In general, macro-fractures and deformation failure in the rock mass often lag behind the initiation, coalescences and propagation of microcracks. Thus, there must be an intrinsic correlation between micro-fractures (microseismicity) and rock slope instability (Xu et al. 2012). Although it is difficult to monitor the full-field stress, the response of the rock slope to stresses (i.e., microcracking) can be monitored. The variation of stress due to engineering excavation can be indirectly obtained through monitoring the microcracking evolution.
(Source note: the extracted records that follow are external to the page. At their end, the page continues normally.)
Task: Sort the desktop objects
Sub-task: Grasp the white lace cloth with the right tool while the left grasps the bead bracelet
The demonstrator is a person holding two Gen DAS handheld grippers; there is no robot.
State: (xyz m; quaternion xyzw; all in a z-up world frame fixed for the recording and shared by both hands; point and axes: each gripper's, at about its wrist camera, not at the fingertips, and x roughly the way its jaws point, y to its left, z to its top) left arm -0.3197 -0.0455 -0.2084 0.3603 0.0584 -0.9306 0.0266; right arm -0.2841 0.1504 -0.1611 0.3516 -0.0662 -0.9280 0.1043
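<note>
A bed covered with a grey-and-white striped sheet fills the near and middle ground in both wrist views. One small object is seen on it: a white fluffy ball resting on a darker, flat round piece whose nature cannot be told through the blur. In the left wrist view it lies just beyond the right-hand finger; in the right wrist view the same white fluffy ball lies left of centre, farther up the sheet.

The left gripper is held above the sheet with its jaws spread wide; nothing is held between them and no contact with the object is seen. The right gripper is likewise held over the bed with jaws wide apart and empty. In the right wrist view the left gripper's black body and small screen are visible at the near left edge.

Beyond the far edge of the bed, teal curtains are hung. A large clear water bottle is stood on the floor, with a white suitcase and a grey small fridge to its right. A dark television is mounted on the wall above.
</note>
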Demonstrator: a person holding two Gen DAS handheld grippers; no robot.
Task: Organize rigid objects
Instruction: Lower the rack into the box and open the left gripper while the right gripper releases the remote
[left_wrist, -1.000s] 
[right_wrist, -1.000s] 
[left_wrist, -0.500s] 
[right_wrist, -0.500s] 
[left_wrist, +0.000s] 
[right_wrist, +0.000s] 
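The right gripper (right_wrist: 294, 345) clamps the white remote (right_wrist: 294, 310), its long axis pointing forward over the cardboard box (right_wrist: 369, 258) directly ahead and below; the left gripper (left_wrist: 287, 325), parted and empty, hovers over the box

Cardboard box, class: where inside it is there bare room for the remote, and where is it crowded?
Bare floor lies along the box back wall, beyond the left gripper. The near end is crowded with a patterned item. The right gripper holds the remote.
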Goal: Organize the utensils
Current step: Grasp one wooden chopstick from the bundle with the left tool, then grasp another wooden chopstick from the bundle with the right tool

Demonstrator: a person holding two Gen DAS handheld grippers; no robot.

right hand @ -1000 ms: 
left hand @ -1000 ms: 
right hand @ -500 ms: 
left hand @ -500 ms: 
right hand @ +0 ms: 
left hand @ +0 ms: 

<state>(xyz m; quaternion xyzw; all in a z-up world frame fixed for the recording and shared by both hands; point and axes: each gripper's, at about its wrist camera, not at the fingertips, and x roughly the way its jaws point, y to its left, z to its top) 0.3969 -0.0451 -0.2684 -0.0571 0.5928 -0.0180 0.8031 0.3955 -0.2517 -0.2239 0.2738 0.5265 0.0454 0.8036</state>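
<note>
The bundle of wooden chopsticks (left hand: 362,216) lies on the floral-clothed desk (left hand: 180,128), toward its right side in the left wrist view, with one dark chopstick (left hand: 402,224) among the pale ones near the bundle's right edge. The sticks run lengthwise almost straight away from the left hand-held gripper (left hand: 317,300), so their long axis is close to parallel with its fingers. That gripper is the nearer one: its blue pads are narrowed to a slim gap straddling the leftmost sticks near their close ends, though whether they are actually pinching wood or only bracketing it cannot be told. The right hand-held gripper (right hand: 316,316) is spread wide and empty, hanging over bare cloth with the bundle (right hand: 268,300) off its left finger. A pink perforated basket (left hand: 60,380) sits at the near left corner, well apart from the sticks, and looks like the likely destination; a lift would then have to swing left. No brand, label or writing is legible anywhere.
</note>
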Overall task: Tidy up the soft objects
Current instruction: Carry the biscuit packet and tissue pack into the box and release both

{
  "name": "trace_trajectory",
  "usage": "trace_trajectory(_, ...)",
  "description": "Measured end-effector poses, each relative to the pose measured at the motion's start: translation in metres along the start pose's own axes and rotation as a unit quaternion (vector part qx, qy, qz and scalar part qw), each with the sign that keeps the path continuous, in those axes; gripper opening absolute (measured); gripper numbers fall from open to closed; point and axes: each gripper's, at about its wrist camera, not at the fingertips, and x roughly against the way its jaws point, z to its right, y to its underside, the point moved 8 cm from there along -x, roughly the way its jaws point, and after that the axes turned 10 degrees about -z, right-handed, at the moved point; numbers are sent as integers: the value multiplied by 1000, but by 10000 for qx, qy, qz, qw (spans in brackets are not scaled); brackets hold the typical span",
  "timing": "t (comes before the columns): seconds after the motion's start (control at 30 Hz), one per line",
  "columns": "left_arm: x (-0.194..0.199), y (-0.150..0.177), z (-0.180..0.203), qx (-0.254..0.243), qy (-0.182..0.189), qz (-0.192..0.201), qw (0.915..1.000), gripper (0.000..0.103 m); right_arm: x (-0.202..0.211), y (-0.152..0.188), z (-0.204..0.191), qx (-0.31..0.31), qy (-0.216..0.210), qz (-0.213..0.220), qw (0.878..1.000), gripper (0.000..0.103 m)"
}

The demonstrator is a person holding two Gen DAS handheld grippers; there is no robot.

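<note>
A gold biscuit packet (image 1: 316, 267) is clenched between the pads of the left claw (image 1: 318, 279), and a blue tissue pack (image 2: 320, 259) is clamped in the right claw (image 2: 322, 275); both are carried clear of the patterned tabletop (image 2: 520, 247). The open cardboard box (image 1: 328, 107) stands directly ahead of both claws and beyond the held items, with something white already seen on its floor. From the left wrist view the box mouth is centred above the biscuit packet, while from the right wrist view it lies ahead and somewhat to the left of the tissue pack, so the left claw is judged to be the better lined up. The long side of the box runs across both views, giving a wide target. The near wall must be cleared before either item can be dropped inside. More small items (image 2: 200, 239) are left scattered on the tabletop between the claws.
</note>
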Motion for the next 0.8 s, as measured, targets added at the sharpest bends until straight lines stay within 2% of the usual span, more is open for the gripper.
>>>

The microseismic (MS) monitoring technique can help to achieve this goal (Kaiser 2009; Tang et al. 2011). More descriptions about the principle and applications of MS monitoring technique were detailed in related studies (Cai et al. 2001; Hirata et al. 2007; Hudyma and Potvin 2010; Trifu and Shumila 2010; Xu et al. 2014, 2016; Young et al. 2004).
2 Site Characterization of the Left Bank Slope
2.1 Project Overview and Geological Settings
The Baihetan hydropower station is a large-scale step hydropower project recently constructed on the Jinshajiang River in southwest China (Wang et al. 2015). The left bank is the southeast slope of Daliang Mountain, with a peak height of 2600 m, and it has a sloped terrain generally inclined toward the Jinshajiang River. The left bank abutment has an approximate SN direction, inclining to the east with a 60° slope. The left bank slope is a bedding slope with an attitude of N30–50°E and SE ∠15–25°. There are many interlayer staggered zones (i.e., C3 and C3-1, where the occurrence of C3 is N35–50°E and SE ∠15–20°) and faults with high deep angles in the NE direction (i.e., F17, F16 and F14). The interlayer staggered zones (i.e., LS412, LS415 and LS423) and faults (i.e., f108 and f110) along the NW direction develop at the elevations of 834–750 m. The interlayer staggered zone LS411 and the interlamination staggered zones C3-1 and C3 develop at the elevations of 750–700 m. Fault F17, along the NE direction and with a high deep angle and a width of 1.2–3.0 m, obliquely cuts the dam foundation at an elevation of 680 m. The intraformational faulted zones with columnar jointing (i.e., LS3319, LS3320 and LS3320-1) play a significant role in these regions. Figure 1a shows a sketch of the main geological structures at the left bank slope.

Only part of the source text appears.